About this exercise:
Please give the listing again, word for word, with nothing left out.

Data below:

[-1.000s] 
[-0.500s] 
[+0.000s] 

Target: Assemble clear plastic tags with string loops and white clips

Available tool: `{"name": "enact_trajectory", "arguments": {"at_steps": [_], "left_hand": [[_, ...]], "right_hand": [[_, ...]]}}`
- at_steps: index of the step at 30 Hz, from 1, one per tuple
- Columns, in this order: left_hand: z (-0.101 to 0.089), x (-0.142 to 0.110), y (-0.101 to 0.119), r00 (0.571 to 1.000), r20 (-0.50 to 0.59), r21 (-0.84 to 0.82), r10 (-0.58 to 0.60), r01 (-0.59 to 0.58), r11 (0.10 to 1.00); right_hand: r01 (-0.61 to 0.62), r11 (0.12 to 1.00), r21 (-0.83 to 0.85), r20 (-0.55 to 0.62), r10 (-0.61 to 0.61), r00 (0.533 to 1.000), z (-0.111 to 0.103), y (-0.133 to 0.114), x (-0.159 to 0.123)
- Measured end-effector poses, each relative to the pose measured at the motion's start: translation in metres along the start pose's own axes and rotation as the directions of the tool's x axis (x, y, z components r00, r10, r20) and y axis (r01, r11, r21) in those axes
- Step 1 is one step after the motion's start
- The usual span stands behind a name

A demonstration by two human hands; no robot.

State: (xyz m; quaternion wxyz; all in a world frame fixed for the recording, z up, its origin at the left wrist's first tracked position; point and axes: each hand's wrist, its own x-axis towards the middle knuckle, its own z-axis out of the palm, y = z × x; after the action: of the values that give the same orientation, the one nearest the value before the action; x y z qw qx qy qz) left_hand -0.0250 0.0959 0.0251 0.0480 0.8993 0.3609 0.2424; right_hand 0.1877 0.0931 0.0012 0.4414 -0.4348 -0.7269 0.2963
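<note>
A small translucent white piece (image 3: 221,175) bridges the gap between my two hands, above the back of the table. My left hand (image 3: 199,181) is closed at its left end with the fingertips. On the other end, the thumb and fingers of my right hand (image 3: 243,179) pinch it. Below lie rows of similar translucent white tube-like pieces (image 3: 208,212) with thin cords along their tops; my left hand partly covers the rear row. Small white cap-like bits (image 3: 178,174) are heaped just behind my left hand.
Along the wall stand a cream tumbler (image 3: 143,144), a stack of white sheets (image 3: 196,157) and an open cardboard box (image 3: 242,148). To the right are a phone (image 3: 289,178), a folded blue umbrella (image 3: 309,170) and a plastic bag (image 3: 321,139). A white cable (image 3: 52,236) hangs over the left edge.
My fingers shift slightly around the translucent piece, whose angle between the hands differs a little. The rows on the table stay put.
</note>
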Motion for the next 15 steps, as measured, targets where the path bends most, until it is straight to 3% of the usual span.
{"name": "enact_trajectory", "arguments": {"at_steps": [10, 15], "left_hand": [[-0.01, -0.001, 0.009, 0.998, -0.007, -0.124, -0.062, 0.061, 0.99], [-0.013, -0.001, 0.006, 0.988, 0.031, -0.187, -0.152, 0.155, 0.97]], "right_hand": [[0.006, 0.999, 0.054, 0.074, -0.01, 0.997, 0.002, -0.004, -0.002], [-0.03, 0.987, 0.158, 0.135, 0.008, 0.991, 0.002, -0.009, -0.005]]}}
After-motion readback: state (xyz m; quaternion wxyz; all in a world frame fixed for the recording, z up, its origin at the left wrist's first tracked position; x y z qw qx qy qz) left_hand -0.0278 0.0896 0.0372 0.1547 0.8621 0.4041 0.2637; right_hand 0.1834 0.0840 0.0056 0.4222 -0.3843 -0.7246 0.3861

Task answer:
[-1.000s] 
[-0.500s] 
[+0.000s] 

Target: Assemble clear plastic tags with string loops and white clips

Available tool: `{"name": "enact_trajectory", "arguments": {"at_steps": [_], "left_hand": [[_, ...]], "right_hand": [[_, ...]]}}`
- at_steps: index of the step at 30 Hz, from 1, one per tuple
- Columns, in this order: left_hand: z (-0.101 to 0.089), x (-0.142 to 0.110), y (-0.101 to 0.119), r00 (0.571 to 1.000), r20 (-0.50 to 0.59), r21 (-0.84 to 0.82), r10 (-0.58 to 0.60), r01 (-0.59 to 0.58), r11 (0.10 to 1.00); right_hand: r01 (-0.61 to 0.62), r11 (0.12 to 1.00), r21 (-0.83 to 0.85), r20 (-0.55 to 0.62), r10 (-0.61 to 0.61), r00 (0.533 to 1.000), z (-0.111 to 0.103), y (-0.133 to 0.114), x (-0.159 to 0.123)
- Measured end-effector poses, each relative to the pose measured at the motion's start: translation in metres along the start pose's own axes and rotation as the directions of the tool's x axis (x, y, z components r00, r10, r20) and y axis (r01, r11, r21) in those axes
- Step 1 is one step after the motion's start
- The usual span stands behind a name

A demonstration by two human hands; no robot.

State: (xyz m; quaternion wxyz; all in a world frame fixed for the recording, z up, its origin at the left wrist's first tracked position; point and axes: each hand's wrist, its own x-axis towards the middle knuckle, its own z-axis out of the palm, y = z × x; after the action: of the values that give the same orientation, the one nearest the value before the action; x y z qw qx qy qz) left_hand -0.0250 0.0959 0.0251 0.0480 0.8993 0.3609 0.2424; right_hand 0.1877 0.0931 0.0012 0.4414 -0.4348 -0.7269 0.2963
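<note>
A small translucent white piece (image 3: 221,175) bridges the gap between my two hands, above the back of the table. My left hand (image 3: 199,181) is closed at its left end with the fingertips. On the other end, the thumb and fingers of my right hand (image 3: 243,179) pinch it. Below lie rows of similar translucent white tube-like pieces (image 3: 208,212) with thin cords along their tops; my left hand partly covers the rear row. Small white cap-like bits (image 3: 178,174) are heaped just behind my left hand.
Along the wall stand a cream tumbler (image 3: 143,144), a stack of white sheets (image 3: 196,157) and an open cardboard box (image 3: 242,148). To the right are a phone (image 3: 289,178), a folded blue umbrella (image 3: 309,170) and a plastic bag (image 3: 321,139). A white cable (image 3: 52,236) hangs over the left edge.
My fingers shift slightly around the translucent piece, whose angle between the hands differs a little. The rows on the table stay put.
</note>
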Motion for the next 15 steps, as measured, targets where the path bends most, until it is straight to 3% of the usual span.
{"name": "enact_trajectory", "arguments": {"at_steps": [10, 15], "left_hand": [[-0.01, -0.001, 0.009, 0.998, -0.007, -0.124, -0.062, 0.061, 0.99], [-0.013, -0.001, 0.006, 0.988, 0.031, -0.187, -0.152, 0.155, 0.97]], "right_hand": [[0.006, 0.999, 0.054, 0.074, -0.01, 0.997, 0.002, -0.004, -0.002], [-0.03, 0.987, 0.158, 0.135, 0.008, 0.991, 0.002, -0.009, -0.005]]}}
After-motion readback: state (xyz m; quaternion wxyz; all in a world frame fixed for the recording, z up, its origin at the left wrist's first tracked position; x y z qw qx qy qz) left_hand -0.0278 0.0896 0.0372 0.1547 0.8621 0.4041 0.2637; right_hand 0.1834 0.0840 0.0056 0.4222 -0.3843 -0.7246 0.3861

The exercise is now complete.